Filbert Street was a football stadium in Leicester, England, which served as the home of Leicester City F.C. from 1891 until 2002. Although officially titled the City Business Stadium in the early 1990s, it remained known almost exclusively by its address, like many English football stadiums.

History

Early years 
Leicester City was formed in 1884. The club was then named Leicester Fosse, as its founders mostly lived in the west end of the city, through which the Fosse Way ran. In 1884–85 it played at a ground known as the Racecourse, before sharing Victoria Park with the Leicester Tigers rugby club for two years. Leicester Fosse played at the Belgrave Road Cycle Track for a year, but returned to Victoria Park after the rugby club offered a higher rent to the owners of the Cycle Track.
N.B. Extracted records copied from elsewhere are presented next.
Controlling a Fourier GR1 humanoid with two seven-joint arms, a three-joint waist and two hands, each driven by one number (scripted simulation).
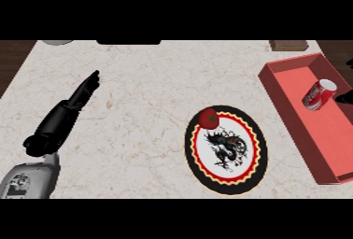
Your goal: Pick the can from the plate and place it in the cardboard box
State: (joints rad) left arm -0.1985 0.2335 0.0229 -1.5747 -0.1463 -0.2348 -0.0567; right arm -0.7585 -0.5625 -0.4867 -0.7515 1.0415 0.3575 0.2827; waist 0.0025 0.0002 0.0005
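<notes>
The red and white can (319,94) lies on its side inside the red open box (298,122) at the right edge of the counter. No hand holds it. The round plate (225,149), black-rimmed with a dark drawing in its middle, lies left of the box and has no can on it. A small black part of my right hand (345,96) shows at the right edge, just beside the can; the rest of it is out of view. My left hand (81,95) rests open at the left of the counter, fingers straight and pointing away, far from plate and box.
A small red round thing like a tomato (208,118) sits on the plate's upper left rim. At the counter's far edge stand a grey object (58,42), a black object (129,42) and a brown block (288,45).
</notes>
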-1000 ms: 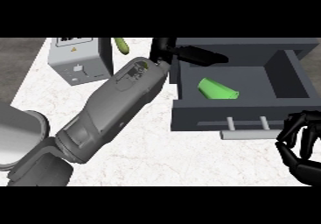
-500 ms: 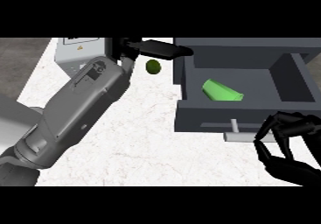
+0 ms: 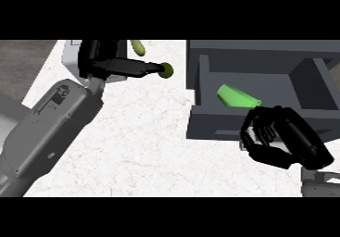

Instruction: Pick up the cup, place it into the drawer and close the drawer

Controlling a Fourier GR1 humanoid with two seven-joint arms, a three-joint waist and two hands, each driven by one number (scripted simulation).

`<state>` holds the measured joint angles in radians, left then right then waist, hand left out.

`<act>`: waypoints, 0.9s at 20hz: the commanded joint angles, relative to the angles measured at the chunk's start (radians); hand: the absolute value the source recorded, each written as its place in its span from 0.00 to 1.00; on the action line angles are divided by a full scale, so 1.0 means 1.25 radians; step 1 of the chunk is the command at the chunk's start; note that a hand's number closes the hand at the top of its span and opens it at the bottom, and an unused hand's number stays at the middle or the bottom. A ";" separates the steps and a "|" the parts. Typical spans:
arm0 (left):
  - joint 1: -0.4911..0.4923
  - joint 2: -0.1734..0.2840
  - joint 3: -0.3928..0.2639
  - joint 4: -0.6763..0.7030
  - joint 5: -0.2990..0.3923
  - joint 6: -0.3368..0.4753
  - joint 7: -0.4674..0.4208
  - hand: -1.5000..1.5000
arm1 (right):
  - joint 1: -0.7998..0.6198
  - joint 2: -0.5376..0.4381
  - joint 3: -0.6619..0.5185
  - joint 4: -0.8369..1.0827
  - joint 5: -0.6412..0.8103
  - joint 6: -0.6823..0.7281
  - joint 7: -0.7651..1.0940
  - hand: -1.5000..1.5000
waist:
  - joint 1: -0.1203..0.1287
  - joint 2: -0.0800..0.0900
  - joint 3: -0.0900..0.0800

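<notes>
- One green cup (image 3: 237, 96) is seen lying on its side inside the open grey drawer (image 3: 316, 83), near its front wall, at the counter's (image 3: 145, 139) right edge.
- The cup is judged light, stiff and smooth; its rim suits a pinch.
- The right hand (image 3: 285, 141) is curled at the drawer front, holding nothing.
- The left hand (image 3: 121, 67) is held near the far edge, fingers straight, beside a small green object (image 3: 166, 70).

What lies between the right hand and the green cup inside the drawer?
In the head view, only the drawer's front wall separates them: the right hand covers that wall's front, and the green cup lies just behind it.
</notes>
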<state>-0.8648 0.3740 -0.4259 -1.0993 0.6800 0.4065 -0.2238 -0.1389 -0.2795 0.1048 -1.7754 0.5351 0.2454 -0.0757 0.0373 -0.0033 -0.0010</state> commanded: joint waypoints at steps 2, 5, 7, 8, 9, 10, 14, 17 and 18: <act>0.101 0.057 0.016 -0.098 0.014 -0.034 0.013 0.00 | -0.036 -0.020 0.095 0.125 0.180 -0.053 -0.035 1.00 | 0.009 0.002 0.001; 0.164 0.070 0.024 -0.125 0.003 -0.037 -0.021 0.00 | -0.111 0.011 0.127 0.233 0.260 -0.101 -0.023 1.00 | 0.013 0.006 0.001; 0.202 0.072 0.028 -0.134 0.006 -0.063 -0.040 0.00 | -0.171 -0.004 0.093 0.364 0.281 -0.145 -0.083 1.00 | 0.016 0.010 0.001; 0.186 0.107 0.057 -0.146 0.020 -0.074 -0.015 0.00 | -0.189 0.032 0.122 0.414 0.316 -0.177 -0.074 1.00 | 0.019 0.010 0.002; 0.236 0.127 0.059 -0.188 0.015 -0.077 -0.007 0.00 | -0.215 0.040 0.110 0.438 0.313 -0.177 -0.073 1.00 | 0.006 0.005 0.001; 0.220 0.134 0.097 -0.149 0.036 -0.109 -0.020 0.00 | -0.208 0.032 0.100 0.506 0.320 -0.221 -0.129 1.00 | 0.002 0.009 0.001; 0.294 0.160 0.111 -0.173 0.026 -0.148 -0.038 0.00 | -0.339 0.074 0.040 0.717 0.305 -0.275 -0.174 1.00 | 0.003 0.010 0.002; 0.292 0.148 0.120 -0.202 0.009 -0.124 -0.022 0.00 | -0.436 0.068 -0.007 0.855 0.288 -0.279 -0.224 1.00 | -0.003 0.009 0.002; 0.312 0.162 0.128 -0.214 0.026 -0.162 -0.031 0.00 | -0.429 0.080 -0.007 0.912 0.294 -0.316 -0.249 1.00 | 0.007 0.013 0.002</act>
<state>-0.5099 0.5520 -0.2985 -1.3430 0.7048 0.2512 -0.2588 -0.5823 -0.1945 0.1445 -0.8618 0.9044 -0.0955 -0.3194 0.0468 0.0041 -0.0012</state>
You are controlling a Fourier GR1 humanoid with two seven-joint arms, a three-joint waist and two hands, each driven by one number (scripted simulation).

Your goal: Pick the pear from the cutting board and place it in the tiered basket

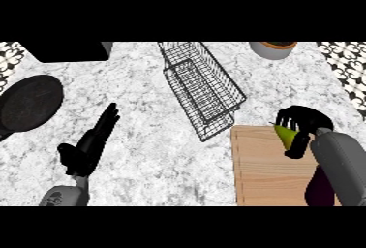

Leicester Fosse became a professional club in 1889 and laid out its own ground at Mill Lane, just north of Filbert Street. The club was soon forced to move, however, as the local Corporation requested the land for development. The site of what was to become Filbert Street was prepared during the summer of 1891, while Leicester Fosse temporarily played at the Aylestone Road Cricket Ground. Local legend suggests that the new ground was identified by a Miss Westland, the niece of one of the club's founders, Joseph Johnson.

The stadium initially consisted of simple earth banks and a small main stand on the west side, until 1921, when a new and much larger main stand was built. In 1927, a new stand was built at the south end (known as the Spion Kop), and became known as the "Double Decker". The roof which had previously covered the Kop was rebuilt at the north, or Filbert Street end of the ground. It was in this form that Filbert Street saw its record attendance of 47,298 for the Fifth Round FA Cup tie, against Tottenham Hotspur, on 18 February 1928. This game also saw many more spectators watch the match from the roof of the Filbert Street end. The first phase of ground development concluded with the covering of the East or Popular side in 1939.
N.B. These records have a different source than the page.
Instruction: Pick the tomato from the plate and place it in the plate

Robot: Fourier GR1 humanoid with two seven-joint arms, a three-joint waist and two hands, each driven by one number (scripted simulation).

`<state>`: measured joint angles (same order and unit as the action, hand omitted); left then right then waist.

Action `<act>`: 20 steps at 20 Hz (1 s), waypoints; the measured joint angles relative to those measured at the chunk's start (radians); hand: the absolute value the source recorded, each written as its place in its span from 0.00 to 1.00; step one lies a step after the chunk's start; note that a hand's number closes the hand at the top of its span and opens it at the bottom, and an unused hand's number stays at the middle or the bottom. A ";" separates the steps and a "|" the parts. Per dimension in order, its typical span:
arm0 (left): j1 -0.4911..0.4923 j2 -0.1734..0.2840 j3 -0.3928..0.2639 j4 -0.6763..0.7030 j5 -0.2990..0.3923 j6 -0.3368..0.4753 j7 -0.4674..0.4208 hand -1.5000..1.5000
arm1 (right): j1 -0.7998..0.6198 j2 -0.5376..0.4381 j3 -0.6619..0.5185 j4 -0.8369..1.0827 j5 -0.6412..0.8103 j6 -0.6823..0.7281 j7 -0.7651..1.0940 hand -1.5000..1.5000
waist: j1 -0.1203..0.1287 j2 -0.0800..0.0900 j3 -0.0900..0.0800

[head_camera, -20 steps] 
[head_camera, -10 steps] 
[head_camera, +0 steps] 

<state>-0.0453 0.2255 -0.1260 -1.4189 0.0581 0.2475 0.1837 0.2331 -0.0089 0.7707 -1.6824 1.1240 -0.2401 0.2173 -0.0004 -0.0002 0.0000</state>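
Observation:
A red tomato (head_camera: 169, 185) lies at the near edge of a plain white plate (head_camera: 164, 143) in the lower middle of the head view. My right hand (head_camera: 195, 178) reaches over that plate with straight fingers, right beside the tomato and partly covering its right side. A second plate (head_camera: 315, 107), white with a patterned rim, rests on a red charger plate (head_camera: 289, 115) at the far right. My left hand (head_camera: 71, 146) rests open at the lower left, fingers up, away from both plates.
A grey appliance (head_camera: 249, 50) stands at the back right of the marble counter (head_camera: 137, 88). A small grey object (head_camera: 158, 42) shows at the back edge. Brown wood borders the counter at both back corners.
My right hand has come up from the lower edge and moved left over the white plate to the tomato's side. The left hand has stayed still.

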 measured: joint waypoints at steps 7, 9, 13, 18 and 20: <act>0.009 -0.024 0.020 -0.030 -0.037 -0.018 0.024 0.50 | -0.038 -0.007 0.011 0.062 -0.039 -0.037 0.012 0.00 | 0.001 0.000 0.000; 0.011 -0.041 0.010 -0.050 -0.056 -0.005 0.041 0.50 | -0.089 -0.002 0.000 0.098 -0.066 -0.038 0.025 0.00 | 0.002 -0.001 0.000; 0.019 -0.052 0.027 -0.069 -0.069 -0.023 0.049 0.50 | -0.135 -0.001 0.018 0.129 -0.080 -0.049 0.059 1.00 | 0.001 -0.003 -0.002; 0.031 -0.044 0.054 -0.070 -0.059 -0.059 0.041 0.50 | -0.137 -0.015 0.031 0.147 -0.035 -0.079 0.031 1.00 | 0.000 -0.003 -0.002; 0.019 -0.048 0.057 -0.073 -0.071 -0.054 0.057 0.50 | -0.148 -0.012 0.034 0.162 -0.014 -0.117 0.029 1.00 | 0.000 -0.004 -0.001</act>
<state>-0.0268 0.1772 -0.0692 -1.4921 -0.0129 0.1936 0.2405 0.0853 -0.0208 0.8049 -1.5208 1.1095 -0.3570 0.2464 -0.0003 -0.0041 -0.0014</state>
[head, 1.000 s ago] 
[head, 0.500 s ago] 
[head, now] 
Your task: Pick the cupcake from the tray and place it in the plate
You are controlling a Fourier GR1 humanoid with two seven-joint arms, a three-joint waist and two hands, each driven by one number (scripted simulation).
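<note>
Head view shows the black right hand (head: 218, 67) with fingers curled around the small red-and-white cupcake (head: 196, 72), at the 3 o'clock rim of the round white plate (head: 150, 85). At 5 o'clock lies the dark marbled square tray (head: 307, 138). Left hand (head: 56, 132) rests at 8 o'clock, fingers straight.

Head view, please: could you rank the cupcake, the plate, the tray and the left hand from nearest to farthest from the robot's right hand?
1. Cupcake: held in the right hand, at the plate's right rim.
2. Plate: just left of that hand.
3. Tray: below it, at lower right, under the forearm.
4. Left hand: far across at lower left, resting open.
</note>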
Second World War and after 
The middle section of the Main Stand suffered bomb damage in 1940, and was later further damaged by a serious fire. By 1949, the stand had been rebuilt, with much of the labour, ironically, being supplied by German POWs at a nearby camp. The ground's maximum capacity was now around 42,000. Floodlights were installed and first used for a match against German club Borussia Dortmund in October 1957.
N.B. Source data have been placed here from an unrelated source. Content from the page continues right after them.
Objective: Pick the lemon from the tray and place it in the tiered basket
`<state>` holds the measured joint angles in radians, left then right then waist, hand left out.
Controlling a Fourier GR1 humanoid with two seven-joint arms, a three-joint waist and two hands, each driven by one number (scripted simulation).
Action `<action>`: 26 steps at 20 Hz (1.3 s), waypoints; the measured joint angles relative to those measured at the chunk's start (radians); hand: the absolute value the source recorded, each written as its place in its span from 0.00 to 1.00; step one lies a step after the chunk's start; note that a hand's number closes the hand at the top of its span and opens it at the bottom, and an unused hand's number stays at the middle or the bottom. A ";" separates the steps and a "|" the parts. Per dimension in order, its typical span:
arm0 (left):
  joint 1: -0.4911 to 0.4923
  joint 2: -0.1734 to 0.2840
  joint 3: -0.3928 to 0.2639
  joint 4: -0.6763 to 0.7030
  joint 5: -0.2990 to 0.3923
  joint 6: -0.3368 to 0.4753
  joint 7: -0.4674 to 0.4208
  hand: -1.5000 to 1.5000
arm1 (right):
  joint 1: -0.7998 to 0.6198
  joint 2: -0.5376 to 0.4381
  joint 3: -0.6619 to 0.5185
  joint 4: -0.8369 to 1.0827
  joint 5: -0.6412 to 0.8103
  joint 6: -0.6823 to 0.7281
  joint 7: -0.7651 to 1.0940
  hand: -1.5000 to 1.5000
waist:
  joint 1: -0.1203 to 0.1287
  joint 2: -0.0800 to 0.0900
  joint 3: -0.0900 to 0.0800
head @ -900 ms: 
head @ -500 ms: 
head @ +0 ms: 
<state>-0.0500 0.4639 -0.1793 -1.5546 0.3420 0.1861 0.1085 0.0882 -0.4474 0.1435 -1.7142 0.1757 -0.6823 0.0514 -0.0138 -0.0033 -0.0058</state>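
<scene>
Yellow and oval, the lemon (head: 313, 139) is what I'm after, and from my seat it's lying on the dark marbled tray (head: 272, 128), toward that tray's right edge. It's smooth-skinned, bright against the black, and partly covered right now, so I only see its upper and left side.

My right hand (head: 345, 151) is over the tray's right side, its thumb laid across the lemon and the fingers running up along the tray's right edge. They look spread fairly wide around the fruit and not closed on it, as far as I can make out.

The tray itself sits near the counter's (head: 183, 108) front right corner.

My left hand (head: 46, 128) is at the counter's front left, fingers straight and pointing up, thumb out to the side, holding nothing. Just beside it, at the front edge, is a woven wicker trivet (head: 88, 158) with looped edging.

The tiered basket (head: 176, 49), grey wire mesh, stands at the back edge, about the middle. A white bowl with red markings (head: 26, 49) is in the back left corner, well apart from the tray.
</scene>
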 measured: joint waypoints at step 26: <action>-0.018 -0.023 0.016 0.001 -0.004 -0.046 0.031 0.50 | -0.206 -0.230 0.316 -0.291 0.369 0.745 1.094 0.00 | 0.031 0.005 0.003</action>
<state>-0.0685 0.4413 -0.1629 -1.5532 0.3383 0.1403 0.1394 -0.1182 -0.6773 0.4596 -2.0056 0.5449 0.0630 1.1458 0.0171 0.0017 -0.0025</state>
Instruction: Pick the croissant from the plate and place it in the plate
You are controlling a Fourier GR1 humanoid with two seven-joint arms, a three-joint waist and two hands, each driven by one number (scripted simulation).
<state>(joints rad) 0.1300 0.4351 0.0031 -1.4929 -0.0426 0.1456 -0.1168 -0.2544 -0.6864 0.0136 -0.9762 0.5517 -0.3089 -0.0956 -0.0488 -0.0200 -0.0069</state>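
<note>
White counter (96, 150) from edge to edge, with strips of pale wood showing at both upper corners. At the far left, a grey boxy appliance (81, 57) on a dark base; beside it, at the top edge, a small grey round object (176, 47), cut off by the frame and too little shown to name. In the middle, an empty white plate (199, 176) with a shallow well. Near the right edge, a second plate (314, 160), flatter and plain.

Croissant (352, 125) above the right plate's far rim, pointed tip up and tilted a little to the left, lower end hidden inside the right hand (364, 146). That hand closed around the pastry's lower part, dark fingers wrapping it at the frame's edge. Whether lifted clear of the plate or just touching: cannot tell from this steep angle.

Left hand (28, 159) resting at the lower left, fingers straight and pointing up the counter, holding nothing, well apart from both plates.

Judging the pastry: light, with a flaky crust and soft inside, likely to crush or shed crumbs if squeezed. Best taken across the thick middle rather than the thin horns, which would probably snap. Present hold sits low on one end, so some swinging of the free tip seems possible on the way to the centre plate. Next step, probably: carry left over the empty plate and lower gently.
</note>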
After just surviving a council vote to terminate their lease in the late 1940s, City purchased the freehold of the ground in 1962, for the sum of £30,500. In 1971, the first moves towards an all-seater stadium were taken, as the North and East sides were converted to seating. Four years later, 20 basic executive boxes were added to the North Stand. A pioneering polythene cover was introduced to protect the pitch in 1971. The Air Dome covered an area of 90,000 square feet, weighed 24 cwt and took 15 men two hours to lay out and inflate using four electric fans. The Air Dome was removed in 1982.

All-seater stadium 
At the beginning of the 1990s, after considering moving to a new stadium, and a total redevelopment of Filbert Street which would have seen the pitch rotated by 90 degrees, onto the car park behind the Main Stand, City opted to build a new Main Stand, demolishing the existing structure in the summer of 1992. It was anticipated that further modernisation work would take place in the future.

Completed in December 1993, the Carling Stand held 9,500 seated spectators and expanded corporate facilities, costing £6 million. In 1994, the final terraced area – the Kop – was converted to seating giving Filbert Street an all-seated capacity of 21,500, and bringing it into compliance with the Taylor Report which required all Premier League and Division One teams to have all-seater capacity.

Move and demolition 

Following the success of the club under Martin O'Neill during the later part of the 1990s, an expanded stadium was required for higher attendances and to provide better facilities. Expansion of Filbert Street would have been very difficult, as the North and East Stands backed onto housing which would have been expensive to place under a compulsory purchase order. Although expansion was considered, by 1998 the decision had been taken to move to a completely new stadium. After a failed attempt to build a 40,000 all-seater stadium at Bede Island South (on the other bank of the nearby River Soar), the club purchased Freeman's Wharf, a former power station site 200 yards south of Filbert Street. Work began on a 32,500 seater stadium during 2001 and it was opened in July 2002.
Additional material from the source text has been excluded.